Chapter 5. Transformation: Structuring

Overview of Structuring

You might remember our discussion of structure as a metadata element from Chapter 2. Structuring as a transformation action involves changing your dataset’s structure or granularity. In other words, structuring consists of any actions that change the form or schema of your data.

At a high level, there are two sets of structuring actions that you might need to apply to your datasets. The first group of structuring transformations involves manipulating individual records and fields. We call this intrarecord structuring. Intrarecord structuring transformations roughly fall into three buckets:

  • Reordering record fields (moving columns)

  • Creating new record fields through extracting values

  • Combining multiple record fields into a single record field

The second group of structuring transformations involves operating on multiple records and fields at once. We call this interrecord structuring. These types of transformations fit roughly into two types:

  • Filtering datasets by removing sets of records

  • Shifting the granularity of the dataset and the fields associated with records through aggregations and pivots

We will discuss each set of structuring transformations in turn so you can understand when you might want to apply these operations to your datasets.

Intrarecord Structuring: Extracting Values

Extraction involves creating a new record field from an existing record field. Frequently, this involves identifying a substring in an existing column and placing that substring into a new column.

Positional Extraction

The simplest form of substring extraction works by specifying the starting position and ending position that correspond to the substring that you want to extract from a set of record fields. This is called positional extraction.

When you’re working with data, extracting substrings based on a consistent position is common when dealing with date-time fields or fixed-width fields. Both of these field types have known elements located at specific positions, so there is generally little to no inconsistency in the structure of the field.

Note

To follow along yourself, download the “Contributions by Individuals” file from election year 2015-2016. You can find the file at http://www.fec.gov/finance/disclosure/ftpdet.shtml#a2015_2016.

You also might need to reference the data dictionary for this file to understand the permissible values in each field. You can find the data dictionary at http://www.fec.gov/finance/disclosure/metadata/DataDictionaryContributionsbyIndividuals.shtml.

Let’s look at an example of a field for which positional extraction might be a valuable structuring technique. In the Individual Contributions dataset, column 14 contains the transaction date for each campaign contribution. In this example, we want to extract the day of the month for each individual contribution into a new column. This will allow us to create a field that we can use to determine if individual campaign contributions were more frequent in certain times of the month.

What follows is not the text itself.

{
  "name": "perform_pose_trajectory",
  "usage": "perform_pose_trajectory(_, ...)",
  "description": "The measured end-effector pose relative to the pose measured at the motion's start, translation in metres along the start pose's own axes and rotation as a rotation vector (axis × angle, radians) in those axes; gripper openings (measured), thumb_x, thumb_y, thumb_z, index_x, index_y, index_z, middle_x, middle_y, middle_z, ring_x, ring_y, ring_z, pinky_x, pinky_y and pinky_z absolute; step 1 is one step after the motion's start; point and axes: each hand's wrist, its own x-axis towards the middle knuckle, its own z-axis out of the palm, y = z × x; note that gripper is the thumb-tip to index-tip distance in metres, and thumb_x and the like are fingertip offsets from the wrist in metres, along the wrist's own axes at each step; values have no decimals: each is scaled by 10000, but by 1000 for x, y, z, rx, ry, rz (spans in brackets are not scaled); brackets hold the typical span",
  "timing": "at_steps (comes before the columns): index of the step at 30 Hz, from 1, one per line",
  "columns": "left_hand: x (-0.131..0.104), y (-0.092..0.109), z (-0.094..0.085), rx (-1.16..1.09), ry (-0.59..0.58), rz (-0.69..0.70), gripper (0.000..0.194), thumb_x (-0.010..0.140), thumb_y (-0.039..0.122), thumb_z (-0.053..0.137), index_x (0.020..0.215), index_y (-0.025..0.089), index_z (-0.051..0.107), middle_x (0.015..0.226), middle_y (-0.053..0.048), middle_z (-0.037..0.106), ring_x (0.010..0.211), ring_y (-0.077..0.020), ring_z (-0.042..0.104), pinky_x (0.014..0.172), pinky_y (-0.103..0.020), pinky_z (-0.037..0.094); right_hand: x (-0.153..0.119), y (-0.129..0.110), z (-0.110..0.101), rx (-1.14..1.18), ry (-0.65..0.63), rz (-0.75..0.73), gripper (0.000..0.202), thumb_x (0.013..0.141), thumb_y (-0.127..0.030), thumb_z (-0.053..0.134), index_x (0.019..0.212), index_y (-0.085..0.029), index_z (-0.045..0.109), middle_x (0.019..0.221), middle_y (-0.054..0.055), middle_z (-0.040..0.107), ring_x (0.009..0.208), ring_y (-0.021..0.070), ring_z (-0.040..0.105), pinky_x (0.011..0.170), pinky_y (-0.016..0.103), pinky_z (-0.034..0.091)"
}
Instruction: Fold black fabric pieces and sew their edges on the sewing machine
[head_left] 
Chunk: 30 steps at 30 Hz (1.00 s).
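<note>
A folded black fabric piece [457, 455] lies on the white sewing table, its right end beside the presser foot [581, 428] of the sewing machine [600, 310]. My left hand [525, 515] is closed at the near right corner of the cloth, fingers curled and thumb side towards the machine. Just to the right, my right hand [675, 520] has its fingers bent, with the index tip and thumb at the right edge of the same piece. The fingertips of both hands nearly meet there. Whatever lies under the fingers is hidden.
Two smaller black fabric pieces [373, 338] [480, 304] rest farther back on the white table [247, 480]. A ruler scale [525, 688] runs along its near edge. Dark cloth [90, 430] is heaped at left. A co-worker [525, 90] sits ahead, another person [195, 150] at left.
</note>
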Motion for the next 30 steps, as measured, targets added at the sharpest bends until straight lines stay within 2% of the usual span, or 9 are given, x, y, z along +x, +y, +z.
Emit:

The following table shows four example record fields from column 14:

column14
03102015
03302015
03302015
03022015

If you look at the source data, you can see that the discrete elements of the field always align: the month occurs first, the day of the month follows after exactly two characters, and the year follows after exactly four characters. Each individual record field is homogeneously structured. This means that positional extraction will allow us to easily identify the block of text that represents the month of the contribution.

To identify the starting and ending positions of the substring that represent the day of the month, we can map each individual character in the source record field to a position. You can see how this will work here:

0 3 1 0 2 0 1 5
Position 1 2 3 4 5 6 7 8

By counting the individual characters, including spaces, we can see that the day of the month starts at position 3 and ends at position 4.

In a sentence, we could describe our desired transformation by saying, “From source column 14, extract the characters located from position 3 to position 4.” If we were to perform this transformation on the dataset, we would produce the following output:

column14 Day of Month
03102015 10
03302015 30
03302015 30
03022015 02

A more complex version of positional substring extraction can pluck a substring from a record field when the starting and ending positions of the substring differ from record to record. Address fields are an excellent example of record fields for which complex positional extraction can be utilized effectively.

To perform this type of positional extraction, you will want to use functions that can search for a particular sequence of characters within the original record field. These functions return either the start position of the searched-for sequence or the length of the sequence. You can then pass the values returned by these functions through to one of the basic positional extraction functions. This will produce a complex nested function.

Looking again at the Individual Contributions dataset, you can see that column 8 contains the name of the person or organization who made each campaign contribution. For records that represent individual people, commas separate the person’s first name and last name. A sample of data from column 8 is shown here:

column8
ARNOLD, ROBERT
BICKLE, DON
ROSSMAN, RICHARD
LLEWELLYN, CHARLES

You can see that the last name element has an inconsistent length in each record. In the first record, the last name is 6 characters long (ARNOLD), whereas in the third record, the last name is 7 characters long (ROSSMAN). Simple positional extraction would not work in this case because the ending positions of the last name differ from record to record. However, because the first name and last names in each record are all separated by a common delimiter—the comma—we can use complex positional extraction functions to identify the position of the comma and then extract the appropriate substring.

Pattern Extraction

Pattern-based extraction is another common method that you can use to extract substrings into a new column. This method uses rules to describe the sequence of characters that you want to extract. To explain what we mean, let’s look at another sample of data from the Individual Contributions dataset. According to the FEC’s data dictionary, column 20 contains free text that describes each contribution. A sample of data from this column is below:

column20
P/R DEDUCTION ($296.67 MONTHLY)
P/R DEDUCTION ($326.67 MONTHLY)
* EARMARKED CONTRIBUTION: SEE BELOW
P/R DEDUCTION ($1000.00 MONTHLY)

In this case, we want to extract the monthly contribution amount into a new column. It’s fairly easy to describe the desired transformation in a sentence: “From column 20, extract the first sequence of digits, followed by a period, followed by another sequence of digits.” In this sentence, the pattern that defines the street name reads, “first sequence of digits, followed by a period, followed by another sequence of digits.” You can often use regular expressions to represent patterns in code. Regular expressions are also supported by most data wrangling software products.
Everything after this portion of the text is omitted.